Too clever by, hmmm, about 5% a year

Coblogger John Sides quotes a probability calculation by Eric Lawrence that, while reasonable on a mathematical level, illustrates a sort of road-to-error-is-paved-with-good-intentions sort of attitude that bothers me, and that I see a lot of in statistics and quantitative social science.

I’ll repeat Lawrence’s note and then explain what bothers me.

Here’s Lawrence:

In today’s Wall Street Journal, Nate Silver of 538.com makes the case that most people are “horrible assessors of risk.” . . . This trickiness can even trip up skilled applied statisticians like Nate Silver. This passage from his piece caught my [Lawrence’s] eye:

“The renowned Harvard scholar Graham Allison has posited that there is greater than a 50% likelihood of a nuclear terrorist attack in the next decade, which he says could kill upward of 500,000 people. If we accept Mr. Allison’s estimates–a 5% chance per year of a 500,000-fatality event in a Western country (25,000 causalities per year)–the risk from such incidents is some 150 times greater than that from conventional terrorist attacks.”

Lawrence continues:

Here Silver makes the same mistake that helped to lay the groundwork for modern probability theory. The idea that a 5% chance a year implies as 50% chance over 10 years suggests that in 20 years, we are certain that there will be a nuclear attack. But . . . the problem is analogous to the problem that confounded Chevalier de Méré, who consulted his friends Pascal and Fermat, who then derived several laws of probability. . . . A way to see that this logic is wrong is to consider a simple die roll. The probability of rolling a 6 is 1/6. Given that probability, however, it does not follow that the probability of rolling a 6 in 6 rolls is 1. To follow the laws of probability, you need to factor in the probability of rolling 2 6s, 3 6s, etc.

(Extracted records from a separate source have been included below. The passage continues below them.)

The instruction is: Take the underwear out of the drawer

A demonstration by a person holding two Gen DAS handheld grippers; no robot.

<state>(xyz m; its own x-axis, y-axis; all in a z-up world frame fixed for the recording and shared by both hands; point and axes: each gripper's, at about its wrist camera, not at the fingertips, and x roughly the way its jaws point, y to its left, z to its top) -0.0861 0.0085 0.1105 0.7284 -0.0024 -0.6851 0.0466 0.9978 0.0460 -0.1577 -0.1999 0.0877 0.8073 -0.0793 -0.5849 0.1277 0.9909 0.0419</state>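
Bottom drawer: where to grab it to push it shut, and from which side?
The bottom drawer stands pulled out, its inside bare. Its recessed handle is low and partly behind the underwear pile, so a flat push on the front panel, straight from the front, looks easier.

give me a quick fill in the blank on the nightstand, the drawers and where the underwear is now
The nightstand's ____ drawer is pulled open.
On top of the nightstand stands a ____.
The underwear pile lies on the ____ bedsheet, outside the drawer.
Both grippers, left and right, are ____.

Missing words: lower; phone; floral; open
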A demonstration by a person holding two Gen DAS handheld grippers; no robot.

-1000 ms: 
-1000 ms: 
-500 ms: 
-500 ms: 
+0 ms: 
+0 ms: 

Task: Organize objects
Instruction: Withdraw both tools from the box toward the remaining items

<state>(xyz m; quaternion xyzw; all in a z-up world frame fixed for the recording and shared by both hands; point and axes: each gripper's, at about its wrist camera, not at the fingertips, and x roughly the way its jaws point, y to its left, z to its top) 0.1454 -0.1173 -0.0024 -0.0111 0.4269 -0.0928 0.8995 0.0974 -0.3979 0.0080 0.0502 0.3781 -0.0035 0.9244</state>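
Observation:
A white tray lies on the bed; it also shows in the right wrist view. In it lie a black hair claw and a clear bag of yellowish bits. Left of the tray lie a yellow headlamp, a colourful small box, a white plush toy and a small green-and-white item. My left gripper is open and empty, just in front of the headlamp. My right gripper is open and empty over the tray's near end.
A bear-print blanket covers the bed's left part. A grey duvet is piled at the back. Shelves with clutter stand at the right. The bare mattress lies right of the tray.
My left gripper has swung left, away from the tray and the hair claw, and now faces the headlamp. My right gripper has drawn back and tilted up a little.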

So how can we solve Silver’s problem? The simplest way turns the problem around and solves for the probability of not having a nuclear attack. Then, preserving the structure of yearly probabilities and the decade range, the problem becomes P(no nuclear attack in ten years) = .5 = some probability p raised to the 10th power. After we muck about with logarithms and such, we find that our p, which denotes the probability of an attack not occurring each year, is .933, which in turn implies that the annual probability of an attack is .067.

But does that make a difference? The difference in probability is less than .02. On the other hand, our revised annual risk is a third larger. . . .

OK, so Lawrence definitely means well; he’s gone to the trouble to write this explanatory note and even put in some discussion of the history of probability theory. And this isn’t a bad teaching example. But I don’t like it here. The trouble is that there’s no reason at all to think of the possibility of a nuclear terrorist attack as independent in each year. One could, of course, go the next step and try a correlated probability model–and, if the correlations are positive, this would actually increase the probability in any given year–but that misses the point too. Silver is making an expected-value calculation, and for that purpose, it’s exactly right to divide by ten to get a per-year estimate. Beyond this, Allison’s 50% has got to be an extremely rough speculation (to say the least), and I think it confuses rather than clarifies matters to pull out the math. Nate’s approximate calculation does the job without unnecessary distractions. Although I guess Lawrence’s comment illustrates that Nate might have done well to include a parenthetical aside to explain himself to sophisticated readers.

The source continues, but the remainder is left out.